La France a lancé en 2015 le plan Ecophyto 2 visant à diminuer la quantité de pesticides utilisés en épandages agricoles, de 25 % d’ici 2020, et de 50 % d’ici 2050. Cependant à trois ans de la première échéance le bilan est loin d’être positif. Décryptage.
Épandages de pesticides : une réduction de la consommation de produits phytosanitaires qui peine à voir le jour
Malgré un léger recul (-2,7 %) entre 2014 et 12015, la France est le premier consommateur de pesticides européen (et le 3e mondial) : le volume global a augmenté de 5 % en moyenne entre 2009 et 2013, de 9,2 % en 2013, avec un bond de 16 % en 2014 pour les substances actives vendues à des fins agricoles et une augmentation de 20 % pour les produits d’épandage contenant des molécules cancérigènes, mutagènes ou reprotoxiques.
Le danger des pesticides dénoncés par les associations environnementales et des chercheurs de l’INRA
Début mars, l’association Génération Future donnait les résultats d’une étude déterminant l’exposition aux substances toxiques pour les riverains des grandes cultures, vignes et vergers. À l’aide de plus de 400 témoignages, l’association a élaboré une carte des victimes des pesticides. En effet les riverains entourés de ces grandes cultures inhalent les produits pulvérisés lors des épandages.
Chose mis également en avant lors de l’émission Cash Investigation « Nos enfants en dangers » dirigée par Élise Lucet (ci-dessus), où des test sur des cheveux d’enfants scolarisés dans une école entourée de vignes avait mis en évidence la présence des molécules actives et dangereuses provenant des pesticides.
Une autre étude menée par D. Bourguet et T. Guillemaud, deux chercheurs de l’INRA, mettait en avant les coûts cachés de ces substances(2). D’après les deux chercheurs, le coût total de l’usage des pesticides dépassent de loin les bénéfices.
Une nécessité d’agir
Tout d’abord du fait de la destruction des services rendus par les écosystèmes, comme que la pollinisation. Ensuite par les impacts sanitaires et le coût de santé publique que représente l’augmentation du nombre de cancers imputés aux pesticides, tel que le cancer de la prostate présenté comme le « cancer des viticulteurs« . S’ajoute à cela les fonds publiques nécessaires au contrôle de ces substances, ainsi que les frais d’assainissement et de dépollution.
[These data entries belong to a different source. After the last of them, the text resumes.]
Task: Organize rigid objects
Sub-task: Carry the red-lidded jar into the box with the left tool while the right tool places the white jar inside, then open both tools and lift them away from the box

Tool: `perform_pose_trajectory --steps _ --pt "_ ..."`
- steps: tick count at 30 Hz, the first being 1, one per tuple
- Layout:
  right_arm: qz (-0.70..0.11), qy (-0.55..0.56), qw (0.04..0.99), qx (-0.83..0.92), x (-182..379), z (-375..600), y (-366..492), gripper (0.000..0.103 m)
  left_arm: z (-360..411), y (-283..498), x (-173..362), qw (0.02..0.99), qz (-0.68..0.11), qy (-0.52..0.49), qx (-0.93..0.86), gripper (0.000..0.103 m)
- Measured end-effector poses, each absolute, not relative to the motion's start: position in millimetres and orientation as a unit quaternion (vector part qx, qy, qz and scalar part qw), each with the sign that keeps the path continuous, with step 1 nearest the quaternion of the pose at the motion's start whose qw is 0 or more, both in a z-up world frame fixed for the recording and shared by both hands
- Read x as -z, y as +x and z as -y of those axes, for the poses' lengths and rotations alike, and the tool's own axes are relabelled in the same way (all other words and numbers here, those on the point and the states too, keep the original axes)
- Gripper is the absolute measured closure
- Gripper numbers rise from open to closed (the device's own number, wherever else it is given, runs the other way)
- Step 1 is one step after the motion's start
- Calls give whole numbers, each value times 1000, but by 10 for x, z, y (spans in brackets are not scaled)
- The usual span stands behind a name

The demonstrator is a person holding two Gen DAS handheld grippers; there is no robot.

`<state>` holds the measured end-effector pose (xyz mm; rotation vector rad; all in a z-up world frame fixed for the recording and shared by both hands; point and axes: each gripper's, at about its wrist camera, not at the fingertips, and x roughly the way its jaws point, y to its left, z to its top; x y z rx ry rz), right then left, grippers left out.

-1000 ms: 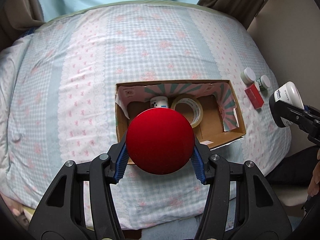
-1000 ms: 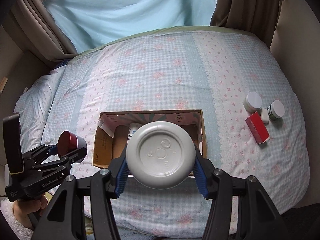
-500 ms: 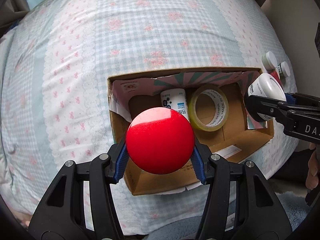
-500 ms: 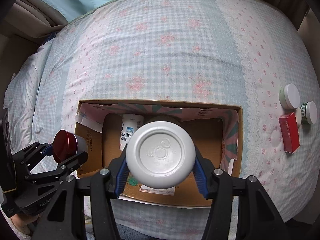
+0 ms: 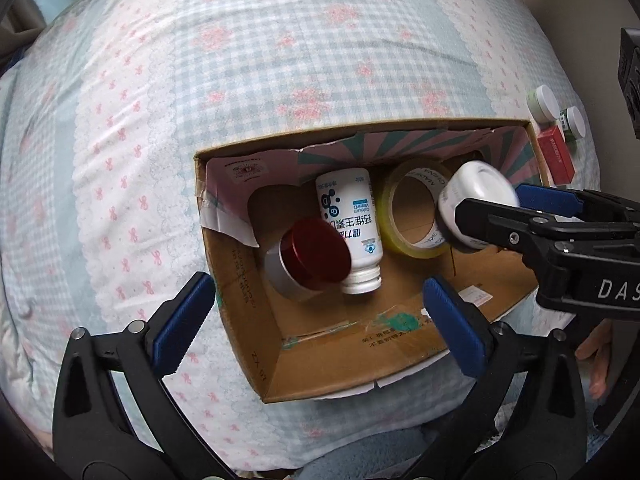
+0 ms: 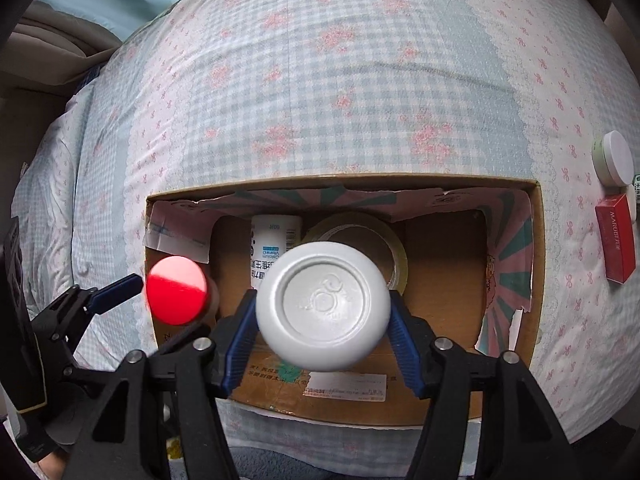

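Cardboard box (image 5: 256, 320) sits near the bed's front edge, holding a tape roll (image 5: 412, 216) and vitamin bottle (image 5: 348, 224). Right gripper (image 6: 322, 312), jaws just opening, brackets the white jar (image 6: 322, 308). Left gripper (image 5: 316, 316), just opened wide, has dropped the red-lidded jar (image 5: 308, 260); both look light, stiff and slick, best gripped across their sides.

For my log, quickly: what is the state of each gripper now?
Left gripper: open, just opened; nothing between fingers; red-lidded jar is in the box.
Right gripper: open, just opening; white bottle loose between fingers.
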<state>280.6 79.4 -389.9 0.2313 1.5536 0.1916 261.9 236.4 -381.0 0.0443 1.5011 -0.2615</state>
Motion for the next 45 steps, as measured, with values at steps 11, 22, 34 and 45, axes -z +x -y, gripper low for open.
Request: perform_pose_trajectory --steps 11,22,34,45 --pt "-660 155 733 -59 3679 -611 2558 0 -2477 2387 3556 743 -662 21 99 0" --pt "-626 124 769 -44 3328 -619 2133 0 -2578 1889 3138 776 -624 17 85 0" --pt "-571 78 817 -15 2606 -356 1599 0 -2568 1761 2597 809 -584 -3 72 0" --pt "-541 100 833 62 2202 826 1098 0 -1811 1617 2293 830 -554 12 60 0"
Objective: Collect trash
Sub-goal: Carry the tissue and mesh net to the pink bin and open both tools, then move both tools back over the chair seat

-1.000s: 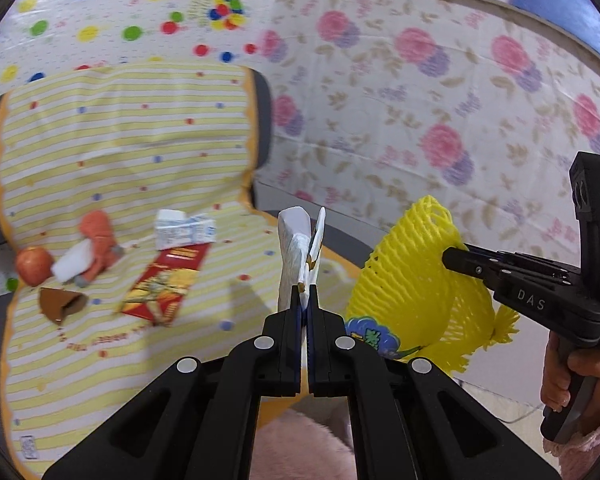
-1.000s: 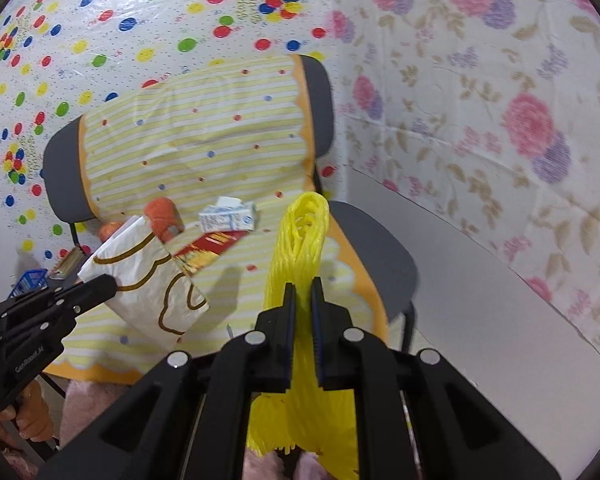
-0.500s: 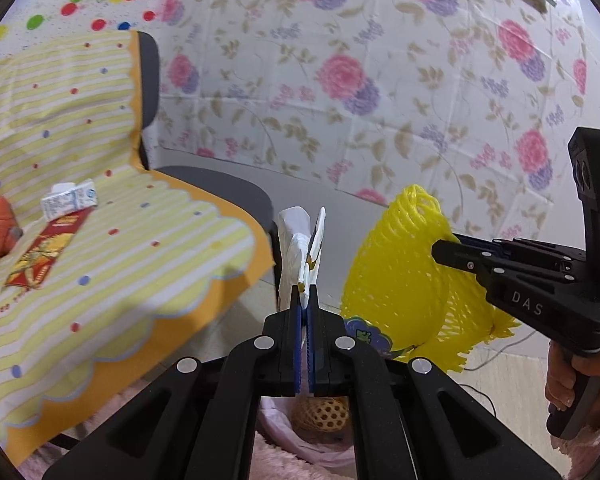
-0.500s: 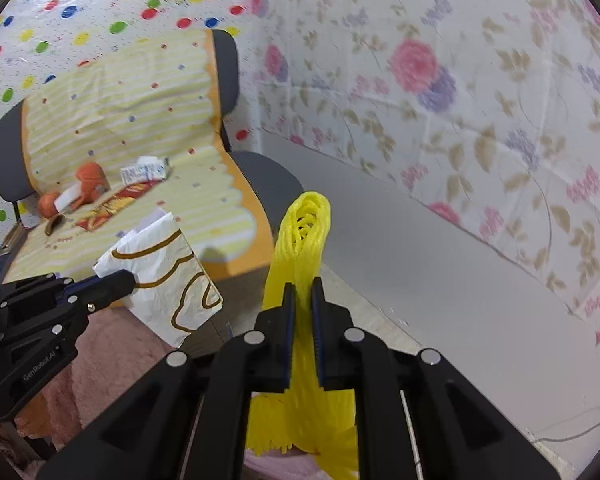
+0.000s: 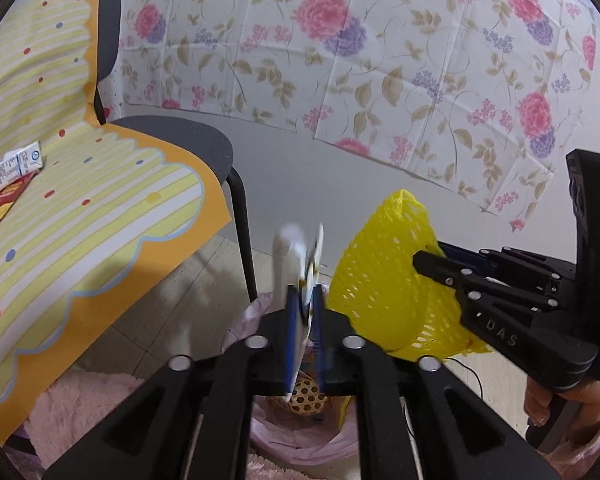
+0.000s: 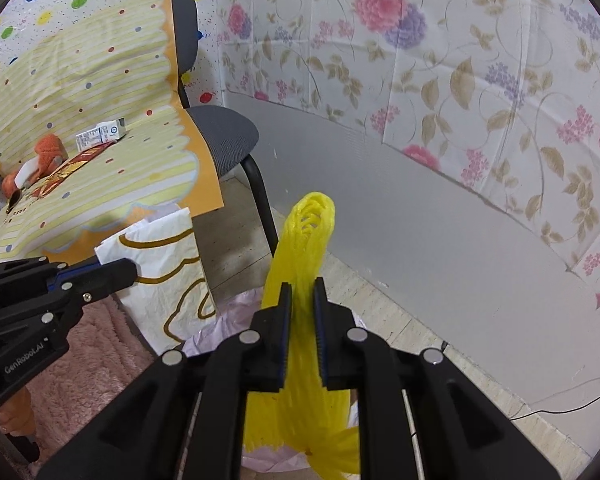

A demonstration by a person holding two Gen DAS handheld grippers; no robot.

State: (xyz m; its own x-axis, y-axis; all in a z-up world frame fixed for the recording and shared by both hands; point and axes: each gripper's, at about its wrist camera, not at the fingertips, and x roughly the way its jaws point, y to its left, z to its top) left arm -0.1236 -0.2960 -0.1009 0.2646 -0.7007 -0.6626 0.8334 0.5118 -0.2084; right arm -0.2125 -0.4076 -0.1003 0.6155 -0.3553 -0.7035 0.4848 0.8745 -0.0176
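Chair (image 6: 224, 136) left of wall (image 6: 440, 216), carton (image 6: 102, 133) and wrapper (image 6: 66, 166) on its seat, lined bin (image 5: 300, 436) on floor below both tongs.

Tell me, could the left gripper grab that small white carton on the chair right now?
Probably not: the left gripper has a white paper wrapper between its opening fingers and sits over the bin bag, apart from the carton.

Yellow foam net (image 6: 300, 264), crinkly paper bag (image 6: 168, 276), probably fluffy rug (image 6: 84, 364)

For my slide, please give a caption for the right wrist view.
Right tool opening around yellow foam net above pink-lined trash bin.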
Ainsi, « les coûts sanitaires liés aux pesticides aux États-Unis approchent les 15 milliards de dollars par an« , explique l’association Génération Future, et « les impacts environnementaux sont chiffrés à environ 8 milliards par an« .
Ce que stipule aujourd’hui la loi en France
En France, les épandages de pesticides sont régis par le code rural. Dans celui-ci, il est stipulé qu’il est interdit de pulvériser si la vitesse du vent est supérieure à 20 km/h. Il est également obligatoire de respecter une zone tampon entre les bords des champs et les cours d’eau qui peuvent les entourer ou les traverser.
De plus en 2006, a été rédigé un arrêté encadrant l’utilisation des pesticides pour les professionnels. Abrogé une première fois, il a été réécrit en 2017 et mis en consultation publique entre janvier et février.
Un arrêté en-deçà des attentes
C’est un arrêté plutôt revu à la baisse, où l’on peut constater l’absence de mesures claires pour limiter les épandages aux abord des habitations, et une restriction de la notion de points d’eau aux cours d’eau, excluant les plans, fossés ou encore les mares.
Enfin pour les professionnels, le délai de rentrée sur les parcelles traitées est réduit à 6h au lieu de 24h voir 48h, si le travailleur est vêtu d’un équipement de protection individuel, alors même que l’efficacité de ces combinaisons est remise en cause.
Des alternatives aux pesticides qui semblent tout de même progresser
Dans ce tableau un brin morose, de bonnes nouvelles sont tout de même à signaler avec une loi votée en 2014 : La « Loi Labbé », interdisant l’utilisation des produits phytosanitaires pour les collectivités et les particuliers d’ici 2019.
S’ajoutant à cela un projet dans la Loi sur la biodiversité qui prévoit pour 2018, l’interdiction des néonicotinoïdes, responsables de la mort des abeilles. En parallèle l’agriculture biologique progresse chaque année et six français sur dix consomment régulièrement des produits sans pesticides.